Padahal, selama menuntut ilmu di SMK para lulusan setingkat SMA ini mendapat bekal keterampilan membatik. “Mestinya, mereka khan menjadi pembatik atau perajin batik, bukan SPG,” tandasnya.
Namun Sulistiani tidak memungkiri bahwa lambannya regenerasi pembatik di kalangan generasi muda tidak lepas dari nilai upah yang diterima para perajin yang terbilang rendah. Sehingga, kata Sulistiani, pekerjaan pembatik belum dianggap sebagai pilihan yang menarik bagi kalangan generasi muda.
“Karena itu, saya mengharapkan para produsen batik hendaknya memikirkan perlunya peningkatan kesejahteraan para perajin batik. Dengan demikian profesi ini nantinya bisa menjadi alternatif bagi kalangan generasi muda untuk masa depannya,” imbuhnya pada acara yang mengusung tema “batik nasional Jawa Timur mendunia” ini.

“Batik ini milik Indonesia, jadi tidak semua negara bisa bersaing di komoditas ini,” Wirasno, Batik Canting Wira.
Tak Perlu Khawatir
Pendapat sedikit berbeda datang dari Ketua Panitia acara Deklarasi APBJ Jatim, Wirasno yang mengatakan bahwa menjelang pasar bebas Asean tahun depan, perajin batik Nusantara tak perlu takut menghadapi persaingan. Karena, menurut pemilik batik ‘Canting Wira’ ini, perajin batik beda dengan mereka yang bekerja di manufacturing. Perajin batik dalam berkarya memiliki skill dan rasa.
Selain itu, perajin batik yang kerap menjuarai lomba batik di level nasional ini yakin kompetitor batik dari ‘luar’ sesungguhnya tidak ada. “Batik ini milik Indonesia, jadi tidak semua negara bisa bersaing di komoditas ini,” tandasnya kepada MySharing.
Meskipun demikian perajin batik diminta untuk tetap meningkatkan kualitas produk maupun kemampuannya. “Perajin batik di Jatim harus mampu membawa karyanya mendunia. Salah satu untuk menunjukkan eksistensinya adalah berani jujur untuk mengatakan produk yang dihasilkan. Kalau yang dihasilkan batik printing ya jangan ngomong batik tulis,” ucapnya mengingatkan.

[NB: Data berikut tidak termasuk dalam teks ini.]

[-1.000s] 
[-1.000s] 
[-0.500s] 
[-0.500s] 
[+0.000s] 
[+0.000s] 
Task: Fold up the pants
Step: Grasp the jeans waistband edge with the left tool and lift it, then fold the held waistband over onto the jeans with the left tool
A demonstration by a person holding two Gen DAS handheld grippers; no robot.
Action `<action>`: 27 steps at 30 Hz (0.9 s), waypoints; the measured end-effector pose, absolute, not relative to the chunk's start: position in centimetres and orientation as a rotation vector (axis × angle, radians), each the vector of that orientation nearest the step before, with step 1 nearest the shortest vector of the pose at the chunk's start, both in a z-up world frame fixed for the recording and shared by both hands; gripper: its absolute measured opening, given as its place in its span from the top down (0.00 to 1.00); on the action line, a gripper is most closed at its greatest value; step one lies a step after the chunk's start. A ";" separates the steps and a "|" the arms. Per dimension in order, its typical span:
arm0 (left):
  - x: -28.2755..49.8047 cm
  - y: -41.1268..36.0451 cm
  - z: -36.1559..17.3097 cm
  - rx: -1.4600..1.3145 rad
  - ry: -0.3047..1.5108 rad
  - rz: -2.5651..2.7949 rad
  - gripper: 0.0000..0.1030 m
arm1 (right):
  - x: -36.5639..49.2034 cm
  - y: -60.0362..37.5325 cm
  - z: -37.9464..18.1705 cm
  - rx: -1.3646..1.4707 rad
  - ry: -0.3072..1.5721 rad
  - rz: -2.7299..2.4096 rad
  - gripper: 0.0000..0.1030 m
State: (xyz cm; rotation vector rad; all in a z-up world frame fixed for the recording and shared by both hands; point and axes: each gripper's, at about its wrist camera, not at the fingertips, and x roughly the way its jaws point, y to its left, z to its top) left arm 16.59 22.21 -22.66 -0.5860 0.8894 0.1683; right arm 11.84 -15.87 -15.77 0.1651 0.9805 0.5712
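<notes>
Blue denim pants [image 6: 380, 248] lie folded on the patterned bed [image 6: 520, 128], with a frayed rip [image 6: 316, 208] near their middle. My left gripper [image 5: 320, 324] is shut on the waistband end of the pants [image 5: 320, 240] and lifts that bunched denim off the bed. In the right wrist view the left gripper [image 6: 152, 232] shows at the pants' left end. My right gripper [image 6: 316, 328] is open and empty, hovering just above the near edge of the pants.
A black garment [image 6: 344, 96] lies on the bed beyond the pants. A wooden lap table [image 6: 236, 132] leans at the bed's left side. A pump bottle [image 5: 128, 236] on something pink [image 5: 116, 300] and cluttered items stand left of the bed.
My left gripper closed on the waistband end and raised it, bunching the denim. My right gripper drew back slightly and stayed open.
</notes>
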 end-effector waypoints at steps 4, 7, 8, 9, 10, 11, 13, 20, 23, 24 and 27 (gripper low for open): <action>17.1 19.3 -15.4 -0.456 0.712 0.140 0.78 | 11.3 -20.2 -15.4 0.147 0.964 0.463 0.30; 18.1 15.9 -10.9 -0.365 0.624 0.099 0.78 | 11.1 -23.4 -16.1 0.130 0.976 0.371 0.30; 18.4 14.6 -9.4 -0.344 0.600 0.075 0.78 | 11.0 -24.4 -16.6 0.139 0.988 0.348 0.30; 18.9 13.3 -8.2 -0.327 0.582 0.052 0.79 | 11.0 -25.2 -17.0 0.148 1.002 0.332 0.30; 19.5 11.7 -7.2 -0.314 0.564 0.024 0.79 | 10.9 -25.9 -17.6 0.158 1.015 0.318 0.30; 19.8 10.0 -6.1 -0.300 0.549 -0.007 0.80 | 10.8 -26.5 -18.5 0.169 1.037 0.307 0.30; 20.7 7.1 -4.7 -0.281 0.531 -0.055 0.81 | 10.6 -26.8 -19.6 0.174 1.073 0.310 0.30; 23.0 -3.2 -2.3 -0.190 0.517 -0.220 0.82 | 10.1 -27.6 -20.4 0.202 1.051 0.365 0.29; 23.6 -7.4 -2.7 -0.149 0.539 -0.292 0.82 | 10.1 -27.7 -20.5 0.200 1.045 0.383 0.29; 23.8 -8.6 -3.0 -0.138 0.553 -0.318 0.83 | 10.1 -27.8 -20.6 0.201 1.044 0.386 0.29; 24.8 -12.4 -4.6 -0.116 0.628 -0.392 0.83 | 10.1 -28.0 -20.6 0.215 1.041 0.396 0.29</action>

Pada acara memperingati hari batik nasional kemarin juga dihadiri Ketua Dekranasda Prov Jawa Timur, Nina Soekarwo. Pada kesempatan itu Nina Seokarwo mengungkapkan perasaan bangganya terhadap perajin batik Jawa Timur. Sebab batik Jawa Timur mampu menjuarai batik klasik nasional mengalahkan Jawa Tengah yang terkenal dengan batiknya.
Selain itu, sampai saat ini sudah ada 1.135 motif batik yang berasal dari Jawa Timur dan masih akan terus berkembang. Pada acara itu, ada pameran karya perajin batik di Jawa Timur, seperti Batik Situbondo, Tuban, Surabaya, Lumajang, Ponorogo, Blitar dan berbagai daerah lainnya.
Nina mengatakan, menciptakan batik yang mengandung filosofi daerah tidaklah mudah. Selain berkreasi menampilkan corak, motif maupun warna yang baik agar terus diterima di pasar, batik Jatim harus mampu menggambarkan kekhasan daerah asal sehingga menampilkan filosofi yang kuat.
Ia mencontohkan, filosofi yang dimaksud adalah batik yang digunakan waktu siraman berbeda dengan batik pakaian sehari-hari. Ini artinya, corak dari warna batik dapat mewakili keberagaman dan ciri khas daerah yang ada.
Nina berharap, keberadaan APBJ dapat memperkuat jaringan terutama menghadapi Asean Ekonomi Community (AEC) 2015. Pasar bebas mengharuskan perajin untuk meningkatkan kualitas.